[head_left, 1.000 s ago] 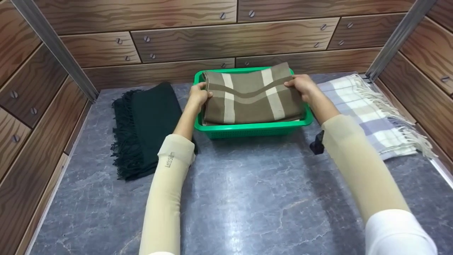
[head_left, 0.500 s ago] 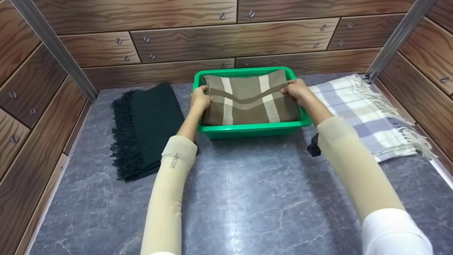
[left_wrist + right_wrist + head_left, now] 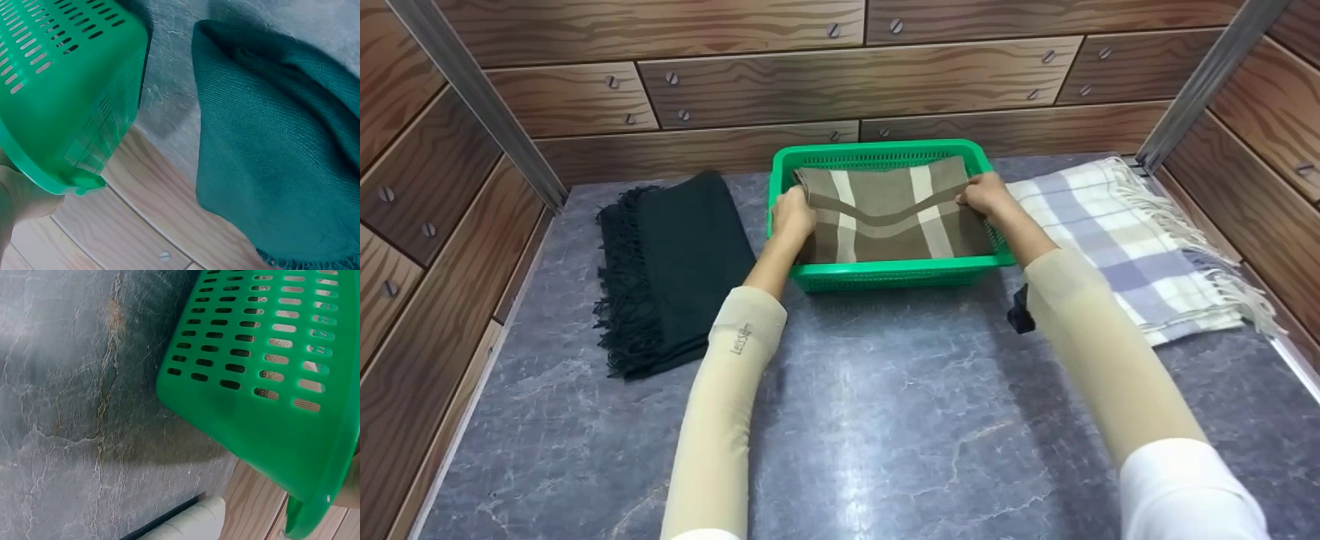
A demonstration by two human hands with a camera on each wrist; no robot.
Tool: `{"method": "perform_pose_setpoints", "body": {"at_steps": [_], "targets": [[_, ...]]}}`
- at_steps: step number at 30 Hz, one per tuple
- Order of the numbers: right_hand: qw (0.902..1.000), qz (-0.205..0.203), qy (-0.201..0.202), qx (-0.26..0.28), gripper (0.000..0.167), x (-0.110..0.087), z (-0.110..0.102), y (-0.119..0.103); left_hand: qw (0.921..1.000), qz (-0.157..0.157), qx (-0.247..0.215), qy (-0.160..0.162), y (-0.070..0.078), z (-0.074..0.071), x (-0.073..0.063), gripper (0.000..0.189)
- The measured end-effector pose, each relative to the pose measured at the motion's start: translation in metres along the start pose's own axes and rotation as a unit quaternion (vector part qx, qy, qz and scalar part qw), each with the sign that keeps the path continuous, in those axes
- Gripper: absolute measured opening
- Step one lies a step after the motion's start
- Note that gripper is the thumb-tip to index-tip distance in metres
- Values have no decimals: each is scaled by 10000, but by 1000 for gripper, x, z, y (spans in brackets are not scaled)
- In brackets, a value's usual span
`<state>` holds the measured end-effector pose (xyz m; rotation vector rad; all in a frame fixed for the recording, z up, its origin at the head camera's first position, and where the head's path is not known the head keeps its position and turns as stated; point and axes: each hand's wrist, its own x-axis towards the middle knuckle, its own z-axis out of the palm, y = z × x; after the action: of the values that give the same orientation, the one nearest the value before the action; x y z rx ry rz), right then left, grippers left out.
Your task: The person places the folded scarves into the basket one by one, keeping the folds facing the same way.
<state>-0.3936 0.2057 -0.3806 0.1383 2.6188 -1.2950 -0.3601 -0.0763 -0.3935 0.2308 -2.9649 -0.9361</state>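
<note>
A folded brown scarf (image 3: 885,232) with cream stripes lies inside a green plastic basket (image 3: 896,268), its middle sagging between the hands. At its left side, my left hand (image 3: 793,216) grips the folded edge just inside the rim. My right hand (image 3: 986,193) pinches the opposite edge near the basket's right rim. The left wrist view shows the basket's outer wall (image 3: 62,107), with part of the left hand (image 3: 28,194) behind the rim. From the right wrist, pale cloth shows through the basket's slots, and only a sliver of the right hand (image 3: 350,486) appears.
To the left lies a folded dark green fringed scarf (image 3: 682,262). A white and lavender checked fringed scarf (image 3: 1132,247) is spread at the right, partly behind the right forearm. Wood-patterned walls (image 3: 750,90) enclose the grey marbled surface (image 3: 877,420) at back and sides.
The brown scarf has sunk lower into the basket, uncovering more of its back rim and inner wall. Both hands have come slightly inward and down with it.
</note>
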Motion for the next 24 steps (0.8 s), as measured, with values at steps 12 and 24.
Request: {"method": "perform_pose_setpoints", "body": {"at_steps": [12,24], "targets": [[9917,-338,365,-1185,37,0,9,5,9964,281,760,246,0,17,-1,22],[9857,-382,517,-1558,19,0,12,9,9952,119,967,97,1,23,0,27]]}}
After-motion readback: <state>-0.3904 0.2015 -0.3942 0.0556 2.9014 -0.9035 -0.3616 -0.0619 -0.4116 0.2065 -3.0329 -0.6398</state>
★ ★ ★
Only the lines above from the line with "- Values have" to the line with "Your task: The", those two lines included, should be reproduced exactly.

**Exercise solution**
- Values have no decimals: each is scaled by 10000, but by 1000 for gripper, x, z, y (spans in brackets are not scaled)
- In brackets, a value's usual span
`<state>` holds the measured end-effector pose (xyz m; rotation vector rad; all in a frame fixed for the recording, z up, its origin at the head camera's first position, and where the head's path is not known the head keeps its position and turns as stated; point and axes: each hand's wrist, its own x-axis towards the middle knuckle, its own z-axis out of the palm, y = z × x; after the action: of the values that give the same orientation, the one nearest the value before the action; x y z rx ry rz), right then left, grippers left out.
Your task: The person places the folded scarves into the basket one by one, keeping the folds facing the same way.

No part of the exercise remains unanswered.